Description of the task = Copy nothing but the lines below running from the line containing "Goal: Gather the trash" through the line containing "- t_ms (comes", both end lines included.

(Dataset items)
• • • • • • •
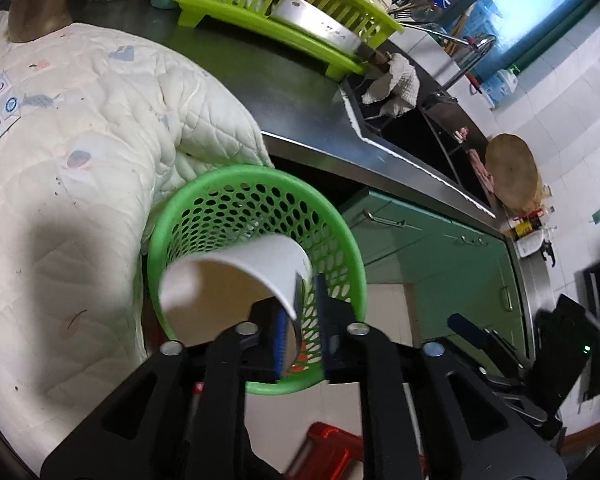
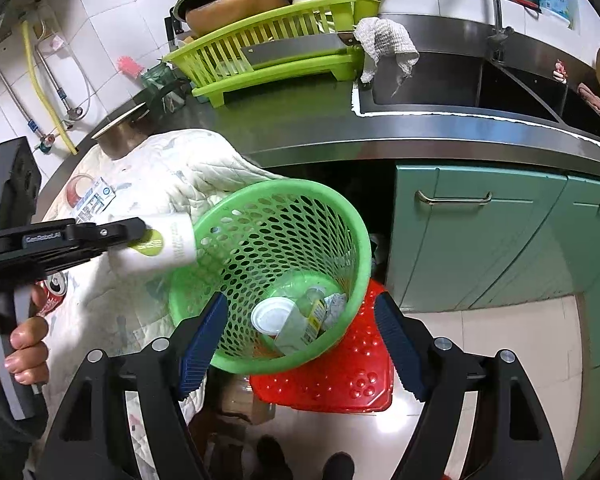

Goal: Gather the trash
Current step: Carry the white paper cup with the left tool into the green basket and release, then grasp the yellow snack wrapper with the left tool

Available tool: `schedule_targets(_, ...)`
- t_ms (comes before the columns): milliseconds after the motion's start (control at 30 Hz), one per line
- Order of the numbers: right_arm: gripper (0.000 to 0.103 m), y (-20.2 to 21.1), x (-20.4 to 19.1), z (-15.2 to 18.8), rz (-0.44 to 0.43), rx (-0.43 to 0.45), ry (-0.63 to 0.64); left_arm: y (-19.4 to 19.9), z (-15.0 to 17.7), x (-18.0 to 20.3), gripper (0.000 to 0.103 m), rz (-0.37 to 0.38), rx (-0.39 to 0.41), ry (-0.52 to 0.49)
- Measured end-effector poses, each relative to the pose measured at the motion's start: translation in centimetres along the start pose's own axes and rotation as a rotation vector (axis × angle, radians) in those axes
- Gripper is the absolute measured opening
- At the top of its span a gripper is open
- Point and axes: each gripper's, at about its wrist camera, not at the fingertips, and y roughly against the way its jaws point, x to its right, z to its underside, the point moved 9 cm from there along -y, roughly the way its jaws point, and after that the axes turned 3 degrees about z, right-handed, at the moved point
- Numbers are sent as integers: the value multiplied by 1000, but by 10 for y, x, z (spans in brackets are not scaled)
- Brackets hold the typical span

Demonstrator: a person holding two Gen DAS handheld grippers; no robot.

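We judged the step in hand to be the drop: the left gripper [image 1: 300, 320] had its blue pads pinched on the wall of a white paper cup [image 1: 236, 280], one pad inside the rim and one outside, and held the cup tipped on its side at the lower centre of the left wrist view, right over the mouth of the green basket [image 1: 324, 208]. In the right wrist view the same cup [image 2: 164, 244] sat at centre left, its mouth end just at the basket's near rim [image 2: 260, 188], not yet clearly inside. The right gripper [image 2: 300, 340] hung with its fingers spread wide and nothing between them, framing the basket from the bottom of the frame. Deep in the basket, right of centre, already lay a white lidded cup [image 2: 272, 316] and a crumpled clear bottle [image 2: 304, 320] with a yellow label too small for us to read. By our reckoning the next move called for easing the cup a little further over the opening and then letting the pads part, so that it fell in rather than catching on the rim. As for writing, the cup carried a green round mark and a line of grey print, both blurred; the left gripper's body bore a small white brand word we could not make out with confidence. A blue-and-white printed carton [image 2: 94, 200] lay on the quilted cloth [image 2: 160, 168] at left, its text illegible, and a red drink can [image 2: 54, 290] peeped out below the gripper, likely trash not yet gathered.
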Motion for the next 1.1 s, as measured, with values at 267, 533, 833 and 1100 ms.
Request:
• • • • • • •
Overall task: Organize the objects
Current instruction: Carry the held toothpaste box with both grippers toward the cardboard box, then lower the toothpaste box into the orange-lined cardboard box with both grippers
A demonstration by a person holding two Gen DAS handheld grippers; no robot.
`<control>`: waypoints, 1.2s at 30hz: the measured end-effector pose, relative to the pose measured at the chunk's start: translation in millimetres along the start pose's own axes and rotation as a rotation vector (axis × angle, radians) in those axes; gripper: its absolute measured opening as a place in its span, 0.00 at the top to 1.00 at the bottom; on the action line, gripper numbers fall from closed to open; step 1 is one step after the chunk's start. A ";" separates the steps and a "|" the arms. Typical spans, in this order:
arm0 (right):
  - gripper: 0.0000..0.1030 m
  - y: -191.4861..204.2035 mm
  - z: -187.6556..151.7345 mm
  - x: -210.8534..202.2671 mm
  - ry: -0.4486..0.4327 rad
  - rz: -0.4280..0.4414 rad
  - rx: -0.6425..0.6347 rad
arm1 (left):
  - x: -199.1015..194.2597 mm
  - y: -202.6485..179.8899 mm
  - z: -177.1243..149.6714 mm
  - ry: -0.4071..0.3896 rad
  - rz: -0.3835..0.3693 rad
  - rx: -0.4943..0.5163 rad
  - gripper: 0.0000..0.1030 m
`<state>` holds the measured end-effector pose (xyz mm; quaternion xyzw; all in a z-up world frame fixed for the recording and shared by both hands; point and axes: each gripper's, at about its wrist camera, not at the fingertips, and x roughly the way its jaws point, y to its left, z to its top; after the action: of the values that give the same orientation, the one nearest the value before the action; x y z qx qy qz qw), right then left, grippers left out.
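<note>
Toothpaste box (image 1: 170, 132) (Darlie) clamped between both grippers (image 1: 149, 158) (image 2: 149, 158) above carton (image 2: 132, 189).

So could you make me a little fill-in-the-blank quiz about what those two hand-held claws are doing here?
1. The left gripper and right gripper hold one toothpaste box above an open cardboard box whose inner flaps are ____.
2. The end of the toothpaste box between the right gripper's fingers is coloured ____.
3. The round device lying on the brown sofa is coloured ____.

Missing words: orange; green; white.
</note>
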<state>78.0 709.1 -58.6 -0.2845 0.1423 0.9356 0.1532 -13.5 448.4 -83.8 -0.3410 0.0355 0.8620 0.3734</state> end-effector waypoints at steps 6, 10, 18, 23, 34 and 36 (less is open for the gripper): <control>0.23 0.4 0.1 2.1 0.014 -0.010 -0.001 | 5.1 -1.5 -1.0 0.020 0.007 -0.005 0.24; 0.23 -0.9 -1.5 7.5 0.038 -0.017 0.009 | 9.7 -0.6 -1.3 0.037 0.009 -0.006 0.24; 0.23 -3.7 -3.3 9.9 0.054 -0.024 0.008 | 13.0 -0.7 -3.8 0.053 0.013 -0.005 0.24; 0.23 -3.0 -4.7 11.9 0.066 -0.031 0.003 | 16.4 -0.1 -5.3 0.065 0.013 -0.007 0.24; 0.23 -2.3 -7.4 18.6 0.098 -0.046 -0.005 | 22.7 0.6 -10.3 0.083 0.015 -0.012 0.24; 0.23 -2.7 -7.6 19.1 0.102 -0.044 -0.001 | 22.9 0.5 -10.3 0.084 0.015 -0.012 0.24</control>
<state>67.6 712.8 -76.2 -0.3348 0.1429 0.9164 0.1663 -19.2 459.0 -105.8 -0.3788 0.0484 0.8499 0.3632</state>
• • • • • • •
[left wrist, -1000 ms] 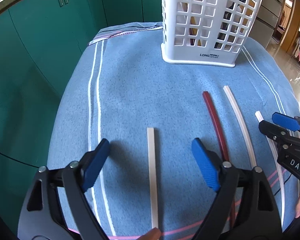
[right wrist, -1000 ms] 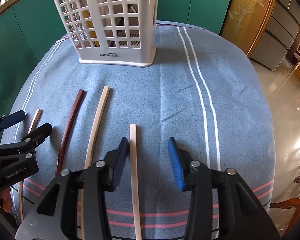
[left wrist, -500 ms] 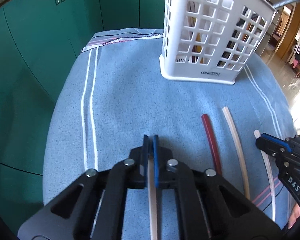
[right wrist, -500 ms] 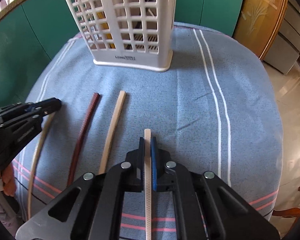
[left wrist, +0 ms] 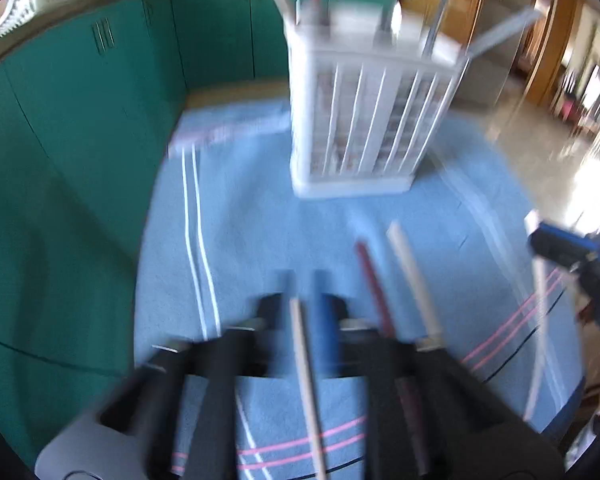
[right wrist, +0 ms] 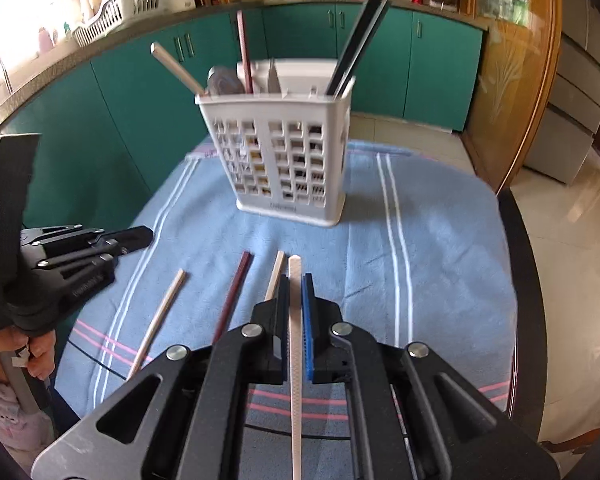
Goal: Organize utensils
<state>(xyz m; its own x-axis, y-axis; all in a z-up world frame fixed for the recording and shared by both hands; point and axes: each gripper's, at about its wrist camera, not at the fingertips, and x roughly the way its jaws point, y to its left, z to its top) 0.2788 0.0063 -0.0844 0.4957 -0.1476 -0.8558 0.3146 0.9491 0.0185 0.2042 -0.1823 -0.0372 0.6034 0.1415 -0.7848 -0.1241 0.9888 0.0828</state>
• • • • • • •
Result of the task =
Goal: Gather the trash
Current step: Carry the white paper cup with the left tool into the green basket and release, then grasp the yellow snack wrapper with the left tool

Available tool: `schedule_targets(_, ...)`
- t_ms (comes before the columns): milliseconds after the motion's start (control at 30 Hz), one per line

Now the exercise is finished.